Instructions for the task: Repeat the listing below exactly as given.
========================================
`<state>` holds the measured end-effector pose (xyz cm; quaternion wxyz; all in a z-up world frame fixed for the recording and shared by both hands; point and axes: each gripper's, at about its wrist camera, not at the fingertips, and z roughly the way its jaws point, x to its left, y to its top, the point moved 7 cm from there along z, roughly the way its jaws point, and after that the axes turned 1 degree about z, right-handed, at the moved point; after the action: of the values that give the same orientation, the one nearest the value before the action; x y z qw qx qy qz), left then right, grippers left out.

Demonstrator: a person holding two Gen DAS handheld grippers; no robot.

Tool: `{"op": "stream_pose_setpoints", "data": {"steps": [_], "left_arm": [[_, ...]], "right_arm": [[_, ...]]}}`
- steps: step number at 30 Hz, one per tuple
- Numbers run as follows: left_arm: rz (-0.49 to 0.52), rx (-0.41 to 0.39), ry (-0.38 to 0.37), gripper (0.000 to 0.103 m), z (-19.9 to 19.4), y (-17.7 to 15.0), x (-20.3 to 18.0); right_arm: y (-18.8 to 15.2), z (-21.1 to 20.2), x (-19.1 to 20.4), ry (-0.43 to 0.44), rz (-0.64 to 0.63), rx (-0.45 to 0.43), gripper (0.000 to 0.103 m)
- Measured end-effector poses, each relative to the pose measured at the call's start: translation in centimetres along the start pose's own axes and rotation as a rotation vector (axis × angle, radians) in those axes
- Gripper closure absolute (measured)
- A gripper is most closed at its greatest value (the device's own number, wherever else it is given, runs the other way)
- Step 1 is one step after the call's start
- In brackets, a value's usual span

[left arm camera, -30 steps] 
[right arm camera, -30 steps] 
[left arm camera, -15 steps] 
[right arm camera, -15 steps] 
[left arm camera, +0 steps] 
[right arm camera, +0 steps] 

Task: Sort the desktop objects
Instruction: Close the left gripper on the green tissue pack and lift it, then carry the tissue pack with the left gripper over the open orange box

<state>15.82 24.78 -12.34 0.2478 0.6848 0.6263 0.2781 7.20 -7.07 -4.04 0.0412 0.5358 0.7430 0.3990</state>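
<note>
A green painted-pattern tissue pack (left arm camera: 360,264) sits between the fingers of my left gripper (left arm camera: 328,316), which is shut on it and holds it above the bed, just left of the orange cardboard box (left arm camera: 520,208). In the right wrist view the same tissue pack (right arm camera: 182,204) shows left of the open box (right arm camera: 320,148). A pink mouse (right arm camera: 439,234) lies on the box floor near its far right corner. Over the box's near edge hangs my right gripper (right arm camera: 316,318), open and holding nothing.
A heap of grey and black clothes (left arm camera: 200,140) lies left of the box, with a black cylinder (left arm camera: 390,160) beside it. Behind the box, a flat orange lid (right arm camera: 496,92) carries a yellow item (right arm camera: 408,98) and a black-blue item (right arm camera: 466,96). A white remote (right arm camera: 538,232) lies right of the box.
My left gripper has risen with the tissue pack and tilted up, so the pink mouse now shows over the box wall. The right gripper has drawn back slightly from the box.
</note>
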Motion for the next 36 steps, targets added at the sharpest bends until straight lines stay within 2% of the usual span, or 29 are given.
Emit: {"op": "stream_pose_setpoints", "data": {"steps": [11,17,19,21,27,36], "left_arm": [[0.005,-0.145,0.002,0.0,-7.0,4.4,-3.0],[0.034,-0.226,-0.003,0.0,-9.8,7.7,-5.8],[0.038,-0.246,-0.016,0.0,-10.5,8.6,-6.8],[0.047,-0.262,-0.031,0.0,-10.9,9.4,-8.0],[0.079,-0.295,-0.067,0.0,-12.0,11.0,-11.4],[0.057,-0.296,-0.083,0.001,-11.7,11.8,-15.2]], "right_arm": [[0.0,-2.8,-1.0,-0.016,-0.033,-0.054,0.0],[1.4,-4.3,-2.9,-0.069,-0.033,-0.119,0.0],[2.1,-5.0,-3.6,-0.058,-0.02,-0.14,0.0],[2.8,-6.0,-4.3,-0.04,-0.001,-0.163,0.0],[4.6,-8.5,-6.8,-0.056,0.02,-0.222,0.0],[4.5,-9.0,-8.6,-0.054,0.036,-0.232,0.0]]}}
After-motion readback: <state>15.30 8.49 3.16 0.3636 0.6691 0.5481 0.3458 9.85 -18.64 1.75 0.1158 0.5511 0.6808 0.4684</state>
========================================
Response area:
`<state>` holds the measured end-effector pose (xyz cm; quaternion wxyz; all in a z-up world frame fixed for the recording and shared by both hands; point and axes: each gripper's, at about its wrist camera, not at the fingertips, and z roughly the way its jaws point, x to its left, y to its top, the point moved 7 cm from there along z, roughly the way its jaws point, and after that the axes turned 1 degree about z, right-handed, at the moved point; after the action: of the values that give the same orientation, the one nearest the value before the action; x y z qw qx qy qz), left then right, grippers left out.

Demonstrator: a person holding two Gen DAS handheld grippers; no robot.

Tool: `{"op": "stream_pose_setpoints", "data": {"steps": [_], "left_arm": [[_, ...]], "right_arm": [[_, ...]]}}`
- steps: step number at 30 Hz, one per tuple
- Numbers run as follows: left_arm: rz (-0.49 to 0.52), rx (-0.41 to 0.39), ry (-0.38 to 0.37), gripper (0.000 to 0.103 m), z (-19.9 to 19.4), y (-17.7 to 15.0), x (-20.3 to 18.0); right_arm: y (-18.8 to 15.2), z (-21.1 to 20.2), x (-19.1 to 20.4), ry (-0.43 to 0.44), rz (-0.64 to 0.63), rx (-0.45 to 0.43), gripper (0.000 to 0.103 m)
- Measured end-effector poses, each relative to the pose measured at the call's start: translation in centimetres along the start pose's own axes and rotation as a rotation vector (axis × angle, radians) in those axes
- Gripper closure absolute (measured)
- A gripper is most closed at its greatest value (the device's own number, wherever else it is given, runs the other way)
- Step 1 is one step after the call's start
- In brackets, a value's usual span

[left arm camera, -30 steps] 
[right arm camera, -30 steps] 
[left arm camera, -15 steps] 
[right arm camera, -15 steps] 
[left arm camera, +0 steps] 
[right arm camera, +0 steps] 

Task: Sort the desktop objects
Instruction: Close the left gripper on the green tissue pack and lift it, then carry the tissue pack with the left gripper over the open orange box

<state>15.82 24.78 -12.34 0.2478 0.6848 0.6263 0.2781 7.20 -7.07 -4.04 0.0412 0.5358 0.7430 0.3990</state>
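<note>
A green painted-pattern tissue pack (left arm camera: 360,264) sits between the fingers of my left gripper (left arm camera: 328,316), which is shut on it and holds it above the bed, just left of the orange cardboard box (left arm camera: 520,208). In the right wrist view the same tissue pack (right arm camera: 182,204) shows left of the open box (right arm camera: 320,148). A pink mouse (right arm camera: 439,234) lies on the box floor near its far right corner. Over the box's near edge hangs my right gripper (right arm camera: 316,318), open and holding nothing.
A heap of grey and black clothes (left arm camera: 200,140) lies left of the box, with a black cylinder (left arm camera: 390,160) beside it. Behind the box, a flat orange lid (right arm camera: 496,92) carries a yellow item (right arm camera: 408,98) and a black-blue item (right arm camera: 466,96). A white remote (right arm camera: 538,232) lies right of the box.
My left gripper has risen with the tissue pack and tilted up, so the pink mouse now shows over the box wall. The right gripper has drawn back slightly from the box.
</note>
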Motion for the next 36 steps, targets added at the sharpest bends until straight lines stay within 2% of the usual span, or 29 are given.
Emit: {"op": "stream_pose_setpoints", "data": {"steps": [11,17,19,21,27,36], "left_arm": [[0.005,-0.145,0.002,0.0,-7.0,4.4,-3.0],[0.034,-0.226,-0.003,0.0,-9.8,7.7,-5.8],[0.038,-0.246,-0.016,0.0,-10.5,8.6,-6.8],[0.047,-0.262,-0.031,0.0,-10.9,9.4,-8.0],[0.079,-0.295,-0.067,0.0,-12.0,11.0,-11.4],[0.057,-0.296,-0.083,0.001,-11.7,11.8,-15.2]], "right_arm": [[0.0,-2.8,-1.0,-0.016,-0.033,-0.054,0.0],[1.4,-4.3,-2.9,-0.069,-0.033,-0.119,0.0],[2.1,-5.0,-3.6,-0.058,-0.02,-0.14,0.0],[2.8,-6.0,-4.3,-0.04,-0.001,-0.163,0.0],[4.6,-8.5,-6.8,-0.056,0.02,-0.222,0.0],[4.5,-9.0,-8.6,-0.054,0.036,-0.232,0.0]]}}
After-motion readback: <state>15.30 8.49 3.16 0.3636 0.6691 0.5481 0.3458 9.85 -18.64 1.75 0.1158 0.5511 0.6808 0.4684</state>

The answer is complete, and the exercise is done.